The 2026-05-17 Big Buck Bunny end-to-end smoke run on vmaf-tune (report) surfaced seven distinct defects that broke the documented compare → ladder → tune-per-shot → report pipeline against a real 1080p30 container source. The defects spanned three modules and one shared invariant (libvmaf only accepts raw .yuv / .y4m); each one individually would have been a small fix but together they made the documented headline workflow non-functional on the canonical example input that the --help text advertises (raw YUV "or any FFmpeg-readable container"). The decision was whether to ship a focused per-bug PR train or a single consolidated cluster PR.

Decision¶

We ship a single PR (fix/vmaf-tune-bbb-e2e-bugs-2026-05-17) that addresses all seven bugs together, plus six regression tests that pin the cluster in tools/vmaf-tune/tests/test_bbb_e2e_bug_cluster.py. The fixes are:

Bug #3 / #7 (highest priority — blocks all real compare and tune-per-shot scoring): the bisect now decodes the encoded container (.mkv) to raw YUV before invoking the vmaf CLI. The helper score.maybe_decode_distorted() was promoted to a public shared function (lifted from the private corpus._maybe_decode_distorted pattern) so the post-encode decode step is one call site, not three. A new decode_runner parameter on bisect_target_vmaf / make_bisect_predicate keeps the subprocess seam testable.
Bug #1: container sources (.mp4 / .mkv) are now autodetected via the suffix table; the EncodeRequest carries source_is_container=True so the encoder ffmpeg invocation skips the -f rawvideo -pix_fmt … -s … -r … input flags. Without this fix, ffmpeg parses the demuxed mp4 as raw YUV and emits zero frames.
Bug #2: compare --format json no longer writes bare NaN / Infinity tokens. _emit_json substitutes None (→ null) for non-finite floats and passes allow_nan=False as defence in depth. Strict RFC 8259 parsers (Go, Rust, jq --strict) now load the output cleanly; failed rows are still distinguishable via the per-row ok flag.
Bug #4: the ladder CLI now exposes --framerate / --duration / --pix-fmt flags symmetric with compare / tune-per-shot. The factory ladder.make_default_sampler(...) binds them into the default corpus sampler so bitrate math and encode timing match the real source shape instead of the legacy hardcoded (24.0, 1.0, yuv420p) triple.
Bug #5: a new --crf-sweep 23,28 flag overrides the module-level DEFAULT_SAMPLER_CRF_SWEEP. Smoke runs and the smaller "BBB e2e verify" recipe in CI can now exercise the ladder plumbing with a 1–2-CRF schedule instead of the production 5-point grid.
Bug #6: report now treats NaN / None numerics as missing data.
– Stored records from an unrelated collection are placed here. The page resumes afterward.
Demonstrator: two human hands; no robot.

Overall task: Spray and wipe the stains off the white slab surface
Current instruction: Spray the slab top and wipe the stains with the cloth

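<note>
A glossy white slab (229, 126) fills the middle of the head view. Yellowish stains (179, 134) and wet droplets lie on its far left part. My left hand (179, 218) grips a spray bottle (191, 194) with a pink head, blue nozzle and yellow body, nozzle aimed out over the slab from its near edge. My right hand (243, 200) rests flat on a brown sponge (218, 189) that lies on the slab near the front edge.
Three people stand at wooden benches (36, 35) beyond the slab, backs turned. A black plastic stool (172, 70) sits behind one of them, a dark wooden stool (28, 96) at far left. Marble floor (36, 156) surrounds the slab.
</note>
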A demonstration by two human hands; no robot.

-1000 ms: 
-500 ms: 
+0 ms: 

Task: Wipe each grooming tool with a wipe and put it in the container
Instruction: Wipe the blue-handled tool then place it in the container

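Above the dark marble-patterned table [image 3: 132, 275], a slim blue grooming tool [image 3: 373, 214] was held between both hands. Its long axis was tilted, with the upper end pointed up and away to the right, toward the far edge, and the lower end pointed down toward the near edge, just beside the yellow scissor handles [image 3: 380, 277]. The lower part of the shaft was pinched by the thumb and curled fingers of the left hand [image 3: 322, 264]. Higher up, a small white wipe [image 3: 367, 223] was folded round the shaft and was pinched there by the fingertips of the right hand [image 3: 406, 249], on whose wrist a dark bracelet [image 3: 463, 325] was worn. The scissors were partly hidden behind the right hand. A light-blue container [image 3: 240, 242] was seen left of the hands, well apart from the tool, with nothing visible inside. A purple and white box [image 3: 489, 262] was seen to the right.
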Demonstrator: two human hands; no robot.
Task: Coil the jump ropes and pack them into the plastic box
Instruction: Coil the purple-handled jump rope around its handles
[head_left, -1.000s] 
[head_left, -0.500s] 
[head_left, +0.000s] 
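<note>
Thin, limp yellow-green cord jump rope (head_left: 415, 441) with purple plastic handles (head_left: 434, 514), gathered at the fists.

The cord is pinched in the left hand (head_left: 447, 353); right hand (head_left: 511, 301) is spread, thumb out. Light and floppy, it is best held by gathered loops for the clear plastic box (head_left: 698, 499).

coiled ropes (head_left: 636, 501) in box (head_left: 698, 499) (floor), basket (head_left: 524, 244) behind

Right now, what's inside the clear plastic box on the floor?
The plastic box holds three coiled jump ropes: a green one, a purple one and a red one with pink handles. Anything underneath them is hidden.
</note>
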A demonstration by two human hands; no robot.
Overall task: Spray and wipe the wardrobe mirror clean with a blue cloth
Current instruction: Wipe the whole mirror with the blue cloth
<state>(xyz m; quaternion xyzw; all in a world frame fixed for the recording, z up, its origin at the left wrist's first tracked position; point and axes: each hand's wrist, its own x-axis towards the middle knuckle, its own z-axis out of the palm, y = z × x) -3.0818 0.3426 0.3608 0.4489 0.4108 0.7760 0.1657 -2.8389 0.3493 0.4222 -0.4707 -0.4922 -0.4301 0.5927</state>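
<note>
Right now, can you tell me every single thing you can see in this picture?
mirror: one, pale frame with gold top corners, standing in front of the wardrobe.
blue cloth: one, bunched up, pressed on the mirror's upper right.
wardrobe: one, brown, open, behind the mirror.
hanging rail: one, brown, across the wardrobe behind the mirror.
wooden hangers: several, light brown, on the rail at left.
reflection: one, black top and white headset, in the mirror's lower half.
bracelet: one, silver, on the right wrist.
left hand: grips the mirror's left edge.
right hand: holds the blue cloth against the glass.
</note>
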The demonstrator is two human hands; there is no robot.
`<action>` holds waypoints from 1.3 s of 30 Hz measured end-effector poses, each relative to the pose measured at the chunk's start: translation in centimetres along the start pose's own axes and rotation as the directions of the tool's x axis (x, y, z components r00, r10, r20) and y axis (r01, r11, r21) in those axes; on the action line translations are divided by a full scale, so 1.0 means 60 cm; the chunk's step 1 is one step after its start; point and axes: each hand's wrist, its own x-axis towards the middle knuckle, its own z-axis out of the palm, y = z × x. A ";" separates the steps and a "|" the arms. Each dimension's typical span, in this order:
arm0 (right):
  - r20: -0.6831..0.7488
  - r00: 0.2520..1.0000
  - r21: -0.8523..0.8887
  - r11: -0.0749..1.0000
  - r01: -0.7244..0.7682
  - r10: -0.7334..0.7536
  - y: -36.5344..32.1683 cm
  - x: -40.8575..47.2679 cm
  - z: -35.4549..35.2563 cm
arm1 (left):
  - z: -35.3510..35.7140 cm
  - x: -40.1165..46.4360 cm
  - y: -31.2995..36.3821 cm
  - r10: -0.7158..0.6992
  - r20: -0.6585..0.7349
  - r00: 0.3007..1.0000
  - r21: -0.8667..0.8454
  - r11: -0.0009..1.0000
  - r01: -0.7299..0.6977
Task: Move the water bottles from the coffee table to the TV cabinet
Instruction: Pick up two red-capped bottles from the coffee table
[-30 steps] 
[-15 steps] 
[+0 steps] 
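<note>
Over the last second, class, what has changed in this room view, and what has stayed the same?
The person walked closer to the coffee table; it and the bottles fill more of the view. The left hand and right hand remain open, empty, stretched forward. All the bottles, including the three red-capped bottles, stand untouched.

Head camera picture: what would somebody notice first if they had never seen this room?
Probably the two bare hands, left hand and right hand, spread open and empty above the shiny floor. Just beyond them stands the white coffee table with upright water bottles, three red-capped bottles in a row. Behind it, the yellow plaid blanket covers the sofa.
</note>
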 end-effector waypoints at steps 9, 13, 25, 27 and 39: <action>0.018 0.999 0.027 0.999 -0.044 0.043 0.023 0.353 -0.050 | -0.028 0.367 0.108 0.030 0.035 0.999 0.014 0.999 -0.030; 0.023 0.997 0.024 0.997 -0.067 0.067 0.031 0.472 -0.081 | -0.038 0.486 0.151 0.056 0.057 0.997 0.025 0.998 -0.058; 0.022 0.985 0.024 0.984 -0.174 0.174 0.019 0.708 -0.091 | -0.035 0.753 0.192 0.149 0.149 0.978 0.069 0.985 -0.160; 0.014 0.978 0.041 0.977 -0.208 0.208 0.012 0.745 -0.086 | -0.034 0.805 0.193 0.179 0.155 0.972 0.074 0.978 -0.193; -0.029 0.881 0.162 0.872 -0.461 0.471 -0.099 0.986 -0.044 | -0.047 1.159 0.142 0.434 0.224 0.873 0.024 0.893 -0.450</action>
The renderer formats them as — (em-dash) instead of nan kbps; the JSON-load step in cli._codec_row_from_json coerces non-finite inputs to NaN rather than 0.0; the chart plotter drops non-finite points so matplotlib doesn't see them; and the CLI's stdout summary now aggregates ok from row-level flags (ok=false when any input row failed) plus exposes codec_rows_ok / codec_rows_failed counts.
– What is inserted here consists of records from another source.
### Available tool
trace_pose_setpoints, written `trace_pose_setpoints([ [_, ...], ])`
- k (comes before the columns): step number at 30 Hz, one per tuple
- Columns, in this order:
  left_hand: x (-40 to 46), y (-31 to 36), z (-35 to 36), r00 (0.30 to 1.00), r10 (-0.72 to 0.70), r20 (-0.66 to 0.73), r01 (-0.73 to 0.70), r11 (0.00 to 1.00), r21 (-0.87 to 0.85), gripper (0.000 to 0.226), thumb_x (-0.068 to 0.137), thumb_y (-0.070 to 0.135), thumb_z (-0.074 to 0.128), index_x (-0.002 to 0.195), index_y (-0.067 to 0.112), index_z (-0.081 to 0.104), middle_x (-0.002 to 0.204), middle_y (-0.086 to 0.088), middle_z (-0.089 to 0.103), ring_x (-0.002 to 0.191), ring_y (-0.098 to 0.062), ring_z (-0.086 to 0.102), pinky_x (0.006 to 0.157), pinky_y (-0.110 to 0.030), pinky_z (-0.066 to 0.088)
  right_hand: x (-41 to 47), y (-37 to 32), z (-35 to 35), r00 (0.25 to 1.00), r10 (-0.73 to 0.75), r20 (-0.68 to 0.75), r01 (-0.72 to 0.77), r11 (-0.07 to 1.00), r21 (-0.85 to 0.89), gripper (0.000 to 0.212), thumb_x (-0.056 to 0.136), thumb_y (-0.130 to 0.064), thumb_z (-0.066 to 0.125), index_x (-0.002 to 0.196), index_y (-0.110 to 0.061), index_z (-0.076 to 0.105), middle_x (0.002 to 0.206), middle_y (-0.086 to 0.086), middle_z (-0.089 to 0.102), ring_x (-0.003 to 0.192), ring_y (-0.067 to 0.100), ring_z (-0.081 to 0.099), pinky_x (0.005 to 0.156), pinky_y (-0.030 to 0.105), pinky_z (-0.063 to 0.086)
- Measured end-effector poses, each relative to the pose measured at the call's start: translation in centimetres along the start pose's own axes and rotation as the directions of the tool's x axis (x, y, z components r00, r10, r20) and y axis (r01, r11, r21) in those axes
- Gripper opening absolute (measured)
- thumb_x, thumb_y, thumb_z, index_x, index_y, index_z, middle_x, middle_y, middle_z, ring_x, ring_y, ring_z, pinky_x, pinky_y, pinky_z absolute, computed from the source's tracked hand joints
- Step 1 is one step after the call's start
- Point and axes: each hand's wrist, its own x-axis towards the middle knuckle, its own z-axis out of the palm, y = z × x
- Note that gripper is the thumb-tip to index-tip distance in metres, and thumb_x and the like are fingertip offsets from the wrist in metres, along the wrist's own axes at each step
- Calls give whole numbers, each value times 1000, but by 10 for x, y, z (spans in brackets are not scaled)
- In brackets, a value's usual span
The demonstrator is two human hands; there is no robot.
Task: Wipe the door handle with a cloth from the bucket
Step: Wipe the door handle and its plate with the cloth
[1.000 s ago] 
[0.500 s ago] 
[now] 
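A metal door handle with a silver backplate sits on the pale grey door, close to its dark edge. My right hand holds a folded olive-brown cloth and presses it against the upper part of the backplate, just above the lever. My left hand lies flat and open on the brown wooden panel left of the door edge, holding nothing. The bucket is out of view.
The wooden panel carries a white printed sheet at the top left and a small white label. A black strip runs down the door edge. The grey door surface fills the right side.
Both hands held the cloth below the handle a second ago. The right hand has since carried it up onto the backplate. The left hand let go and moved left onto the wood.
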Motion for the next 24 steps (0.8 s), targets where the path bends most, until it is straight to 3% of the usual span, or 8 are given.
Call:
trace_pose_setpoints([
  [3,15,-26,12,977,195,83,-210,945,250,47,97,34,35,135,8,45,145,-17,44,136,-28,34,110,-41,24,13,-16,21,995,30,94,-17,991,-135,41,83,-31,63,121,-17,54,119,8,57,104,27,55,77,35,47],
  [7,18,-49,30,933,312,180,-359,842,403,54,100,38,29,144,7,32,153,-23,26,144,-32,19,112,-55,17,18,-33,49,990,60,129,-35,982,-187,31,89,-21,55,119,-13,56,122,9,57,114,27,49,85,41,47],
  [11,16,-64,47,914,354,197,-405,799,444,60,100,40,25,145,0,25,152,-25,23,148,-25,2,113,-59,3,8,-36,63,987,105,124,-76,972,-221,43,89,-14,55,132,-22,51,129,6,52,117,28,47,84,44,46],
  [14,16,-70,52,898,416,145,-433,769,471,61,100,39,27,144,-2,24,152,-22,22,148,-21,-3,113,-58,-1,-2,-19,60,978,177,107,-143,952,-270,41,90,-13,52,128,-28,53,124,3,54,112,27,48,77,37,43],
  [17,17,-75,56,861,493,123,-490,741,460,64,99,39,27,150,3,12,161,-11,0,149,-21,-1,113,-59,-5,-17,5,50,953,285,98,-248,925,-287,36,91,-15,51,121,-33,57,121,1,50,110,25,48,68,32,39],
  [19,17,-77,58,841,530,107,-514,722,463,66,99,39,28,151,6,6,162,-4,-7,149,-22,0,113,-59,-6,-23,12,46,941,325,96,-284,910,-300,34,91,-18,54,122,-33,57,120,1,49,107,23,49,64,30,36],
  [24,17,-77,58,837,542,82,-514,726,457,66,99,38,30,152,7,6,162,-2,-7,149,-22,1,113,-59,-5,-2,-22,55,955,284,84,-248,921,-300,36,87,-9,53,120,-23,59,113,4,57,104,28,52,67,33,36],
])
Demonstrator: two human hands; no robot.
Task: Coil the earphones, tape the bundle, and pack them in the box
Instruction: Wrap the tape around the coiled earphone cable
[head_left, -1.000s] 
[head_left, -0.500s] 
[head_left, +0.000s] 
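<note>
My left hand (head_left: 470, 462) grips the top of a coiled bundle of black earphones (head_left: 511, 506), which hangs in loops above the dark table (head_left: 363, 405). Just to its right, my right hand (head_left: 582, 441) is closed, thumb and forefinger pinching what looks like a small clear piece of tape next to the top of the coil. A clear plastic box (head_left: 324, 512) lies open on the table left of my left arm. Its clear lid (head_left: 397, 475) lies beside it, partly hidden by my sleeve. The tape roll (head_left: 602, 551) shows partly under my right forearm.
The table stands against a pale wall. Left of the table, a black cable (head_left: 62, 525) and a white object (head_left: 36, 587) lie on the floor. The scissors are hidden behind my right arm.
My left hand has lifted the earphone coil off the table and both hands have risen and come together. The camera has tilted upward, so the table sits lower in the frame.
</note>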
The "consolidated cluster" form was chosen over per-bug PRs because: the bugs were discovered together by one repro, they all gate the same documented headline workflow, and the test fixture (_make_bisect_stubs) is shared across the regression tests. Per-bug PRs would have multiplied CI cost, fragmented the test fixture, and made the rebase / revert story noisier (see the "Bigger-content PRs over per-LOC PRs" rule in user memory).

Alternatives considered¶

Option	Pros	Cons	Why not chosen
Seven separate PRs (one per bug)	Smaller diffs, atomic reverts	7× CI cost, fragmented test fixture, harder to verify the e2e smoke went green	Bugs share a root cause (container vs raw demarcation) and a shared regression test fixture; splitting hides the cluster
Single PR, bisect emits raw YUV from the encoder	Avoids the extra decode step	Codec-adapter-specific shape change (would need raw output support per encoder), and the encoded artefact is still useful as a sanity check	The decode step is a 1-call ffmpeg op (~ms on small samples) and matches what `corpus.py` already does — no precedent to invent
Auto-probe `--framerate` / `--duration` via ffprobe in `ladder`	One flag fewer to set	Hides defaults behind a 2nd probe call, breaks the symmetry with `compare` / `tune-per-shot` which take explicit flags	Symmetric explicit flags is the documented surface; ffprobe fallback is a future enhancement (see also the `auto` subcommand which already probes)
Render failed rows as a separate "errors" table	Visually clearer	Doubles the rendering code path, breaks `jq` consumers that key off the existing table shape	Em-dash + per-row `ok` flag preserves the schema while making the failure visible

Consequences¶

Positive:
The documented compare → ladder → tune-per-shot → report workflow now runs end-to-end against a real .mp4 source without manual pre-extraction to raw YUV.
Compare JSON output validates as strict RFC 8259 — downstream Go / Rust consumers no longer need bespoke NaN parsers.
Report stdout ok flag is now trustworthy under jq .ok; the codec_rows_ok / codec_rows_failed counts let CI gate on "all rows succeeded" without re-parsing the rendered card.
Ladder smoke runs can use a 1–2-CRF sweep, dropping wall-time from minutes to seconds for plumbing-only verification.
Negative:
The new decode_runner parameter on bisect_target_vmaf / make_bisect_predicate is an API surface widening; tests that inject a custom encode runner already get the decode invocation routed to it via the runner fallback, so the practical impact is one extra optional kwarg.
The bisect now does an extra ffmpeg decode per iteration for every container source. The decoded-reference is cached across iterations within the same bisect (single decode per source, not per-CRF), so the cost is bounded; on small sample clips it's <100 ms.
Neutral / follow-ups:
corpus.py::_maybe_decode_distorted is now a partial duplicate of the lifted score.maybe_decode_distorted; a follow-up refactor can collapse the two. Out of scope here — the corpus path was working correctly, only bisect was broken.
tune-per-shot is exercised by the unit test (test_tune_per_shot_score_step_decodes_container) but not by a live BBB run (the per-shot binary is not on the dev PATH). Bug #3 propagates through the shared bisect, so the fix is structural; the per-shot live run is a future verification item.

References¶

BBB e2e bug log: /tmp/bbb_e2e_bugs.md (paraphrased; the user-direction PR brief was "fix the 7 vmaf-tune bugs the BBB end-to-end agent found, single PR").
Six regression tests in tools/vmaf-tune/tests/test_bbb_e2e_bug_cluster.py.
Related: ADR-0322 (Phase B target-VMAF bisect), ADR-0295 (Phase E per-title ladder), ADR-0307 (default CRF sweep), ADR-0301 (sample-clip encoding).
Source: req — verbatim PR brief in the agent dispatch message.